Monday, June 29, 2009

Forgotten Refactorings

Shooting pool at City Billiards in 2002, my friend Hans offhandedly says, "You should read Martin Fowler's Refactoring." That moment changed my life. Well, technically, the hours spent reading the book over the following week changed my life, but let's not quibble.

Seven years later, I still believe this is the book to read when starting out on the path to being an engineer. It's not so high-level or inaccessible as Design Patterns (although still a foundational book), nor is it as low level and implementation specific as Clean Code or Implementation Patterns (also worthwhile reads).

At the time I read Refactoring, I was neck deep in PocketPC and PalmOS development. C and C++ code without unit tests. Difficult to write and difficult to change. The better developers knew the operating system API by memory, and the best developers could explain how the API interacted with the hardware. I remember one job interview where I was asked what "Hello" + 4 yields.* My answer of "I would never write code like that" was met with, "Of course you wouldn't, but you'll need to debug it." How true.

Refactoring laid out a vision of good, clean code that went beyond simply working correctly. This wasn't exactly new information. My peers and I all valued short methods, small classes, high cohesion, and low coupling even if we had a lot to learn about how to achieve those properties. But we also valued shipping code on the delivery date and not working the weekend too frequently. So when timelines got tight, we cranked out sort-of working code and moved on to the next project, which was usually the maintenance phase of the same project.

The beauty of Refactoring was that it laid out specific instructions on how to make crummy code better. And those instructions were almost mechanical in their execution... first do this, then do this, then finish. In fact, the instructions for each refactoring are in a section called "Mechanics". The promise was: if you follow the instructions then your code will improve and nothing can go wrong. I loved this. Finally, I had a guide and body of knowledge around what to do about all that old code I had to sort through.

So why did it all go so wrong?

Why does refactoring so often introduce bugs into your system?

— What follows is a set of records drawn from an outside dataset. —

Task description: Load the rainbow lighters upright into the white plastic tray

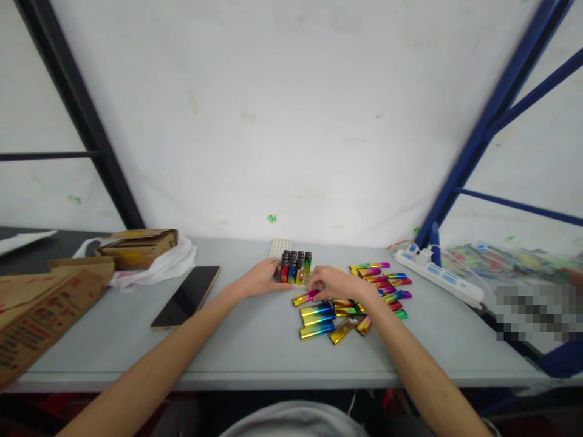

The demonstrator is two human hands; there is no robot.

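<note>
Black-topped lighters are flanked at left by the half-open left hand, presumably for steadying; any hold by the curled right hand cannot be told.

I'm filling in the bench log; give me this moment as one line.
left hand: at left side of upright lighters | right hand: right of them, near loose shiny strips | phone: flat, at left

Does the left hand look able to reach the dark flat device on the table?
Probably yes: the left hand is beside the upright black-topped items, but no obstacle shows between it and the dark flat device.
</note>
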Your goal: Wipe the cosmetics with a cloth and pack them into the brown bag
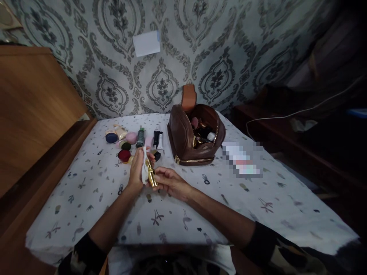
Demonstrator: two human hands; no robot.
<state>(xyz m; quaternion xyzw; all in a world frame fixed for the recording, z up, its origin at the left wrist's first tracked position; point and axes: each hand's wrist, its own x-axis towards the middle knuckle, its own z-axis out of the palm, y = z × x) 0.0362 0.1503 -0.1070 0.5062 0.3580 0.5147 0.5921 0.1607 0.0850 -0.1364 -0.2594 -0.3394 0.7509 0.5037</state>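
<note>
Over the patterned cloth, my left hand is closed on a white cloth or wipe. A shiny gold cosmetic tube, shaped like a lipstick, lies against that white piece. My right hand pinches the lower end of the tube between thumb and fingers. Just behind the hands are a round red case and a small dark item, partly hidden by my fingers. Farther back stand a green bottle, a pink sponge and a small white tube.
An open brown leather bag with several cosmetics inside stands right of my hands. A blurred-out flat item lies beside it. The printed tablecloth reaches the patterned wall. A wooden panel borders the left; a white cable hangs right.
</note>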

Why is refactoring a word you can barely mention to QA and Operations without horrified reactions?

Most importantly, what happened to the "and nothing can go wrong" part of the refactoring promise?

I'll tell you what went wrong: our tool vendors screwed us.**

I've been interviewing Java candidates all week, and I always ask about refactoring. Everyone knows what refactoring is. Many people know the keyboard shortcuts. It couldn't be easier to recall the various refactorings available in the IDE... there is an entire freakin' menu of them. And not a single one of those menu items is implemented correctly in terms of Fowler's Mechanics:

Chapter 1, Page 7: The First Step in Refactoring: Whenever I do refactoring, the first step is always the same. I need to build a solid set of tests for that section of code.

Page 7! This isn't buried in some appendix, it is front and center. And in case you're just skimming the book and missed it, it's called out in a sidebar with a lightbulb on the very next page:

Chapter 1, Page 8 Before you start refactoring, check that you have a solid suite of tests. These tests must be self-checking.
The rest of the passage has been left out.